PENN STATE UNIVERSITY
SYNTHESIS OF CONSISTS AS ROLLING ENERGY MICRO-GRIDS (SCORE)
Penn State team is developing a fully open-source toolset for exploring and optimizing Energy Storage and Power (ES&P) systems for rail transportation. The core of the toolset will be an Energy-Longitudinal Train Dynamics (E-LTD) model that represents the train as a complex rolling micro-grid of power sources and sinks, determining the optimal power flow policy for each. The E-LTD will model power demands and calculate greenhouse gas (GHG) emissions and fuel consumption, power, acquisition, operations and support, and infrastructure costs. A Route Generation Toolset will ingest publicly available rail line, node, operating restriction, and traffic data and guide users in creating a route database. The resulting, publicly available SCORE toolset will enable evaluation and identification of ES&P technologies that reduce GHG emissions and railroad operations and acquisition costs.
LOWERING CO2: MODELS TO OPTIMIZE TRAIN INFRASTRUCTURE, VEHICLES, AND ENERGY STORAGE
New propulsion and energy storage (ES) systems technologies, as well as the charging/fueling infrastructure, must be developed to fully decarbonize U.S. rail freight greenhouse gas (GHG) emissions. Northwestern will develop and apply analysis, evaluation, and decision tools to assess the effectiveness of technologies and deployment strategies to significantly reduce GHG emissions from the rail freight sector. The tools will provide the capability to examine trade-offs between various costs, benefits and other impact components of the different technologies and policies that may impact their deployment. These tools will help support railroad firm decision-making and agency policy formulation and evaluation.
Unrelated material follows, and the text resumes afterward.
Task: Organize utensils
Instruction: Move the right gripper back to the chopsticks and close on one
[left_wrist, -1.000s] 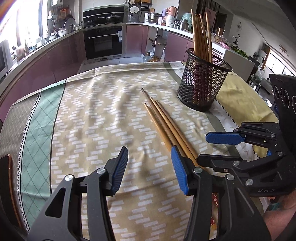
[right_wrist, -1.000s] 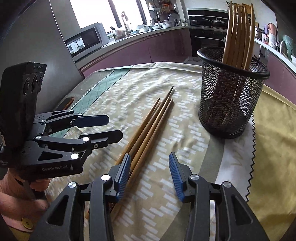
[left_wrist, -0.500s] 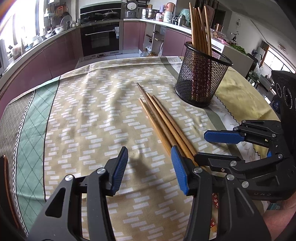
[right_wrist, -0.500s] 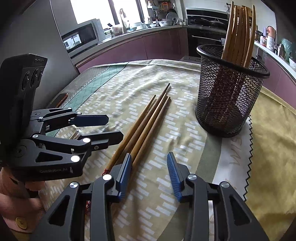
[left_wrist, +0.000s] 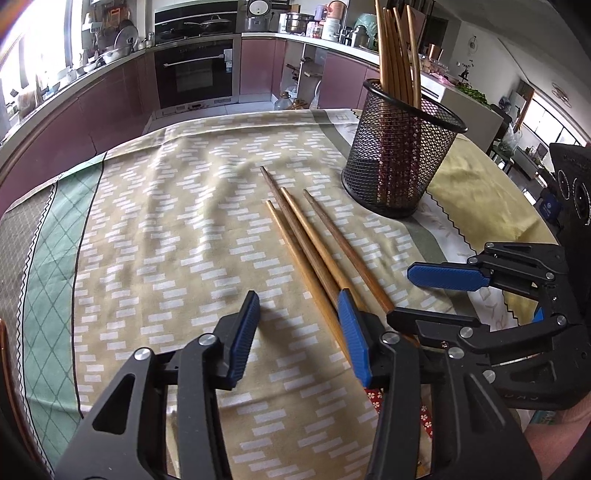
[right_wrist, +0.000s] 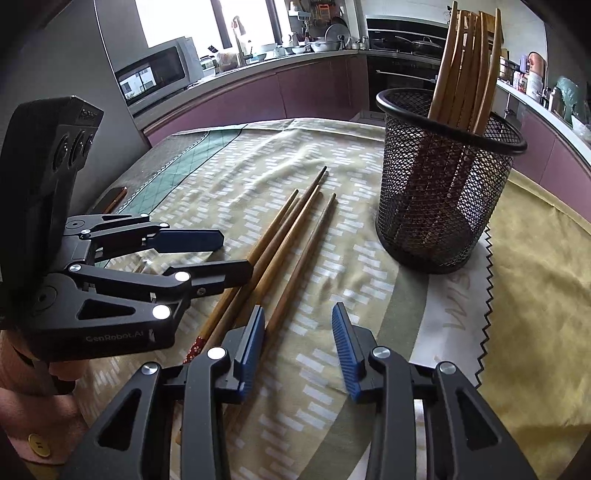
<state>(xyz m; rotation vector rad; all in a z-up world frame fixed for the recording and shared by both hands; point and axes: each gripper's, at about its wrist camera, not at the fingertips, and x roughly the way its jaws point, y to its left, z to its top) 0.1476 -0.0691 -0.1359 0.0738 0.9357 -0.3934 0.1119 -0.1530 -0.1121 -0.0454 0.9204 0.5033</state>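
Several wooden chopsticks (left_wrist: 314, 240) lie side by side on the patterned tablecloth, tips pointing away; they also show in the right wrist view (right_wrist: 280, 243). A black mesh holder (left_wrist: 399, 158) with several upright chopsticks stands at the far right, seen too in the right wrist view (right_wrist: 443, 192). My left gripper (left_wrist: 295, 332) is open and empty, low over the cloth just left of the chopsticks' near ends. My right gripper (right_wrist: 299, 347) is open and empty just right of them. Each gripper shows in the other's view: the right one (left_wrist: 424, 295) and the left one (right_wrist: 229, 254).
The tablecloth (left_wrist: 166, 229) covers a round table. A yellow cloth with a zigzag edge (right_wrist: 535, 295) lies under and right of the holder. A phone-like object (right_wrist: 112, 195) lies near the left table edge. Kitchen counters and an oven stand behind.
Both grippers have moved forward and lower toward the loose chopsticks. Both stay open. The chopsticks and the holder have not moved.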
NATIONAL RENEWABLE ENERGY LABORATORY
ADVANCED LOCOMOTIVE TECHNOLOGY AND RAIL INFRASTRUCTURE OPTIMIZATION SYSTEM (ALTRIOS)
This project will develop a unique, fully integrated, Python-based open-source software tool to evaluate strategies for deploying advanced locomotive technologies and associated infrastructure for cost-effective decarbonization. ALTRIOS will simulate energy conversion and storage dynamics, locomotive and train dynamics, meet-pass planning (detailed train timetabling), and freight-demand-driven train scheduling in a Pareto optimization. Because new locomotives represent a significant long-term capital investment and new technologies must be thoroughly demonstrated before deployment, this tool will provide guidance on the risk/reward tradeoffs of different technology rollout strategies. An open, integrated simulation tool will be invaluable for identifying future research needs and making decisions on technology development, routes, and train selection.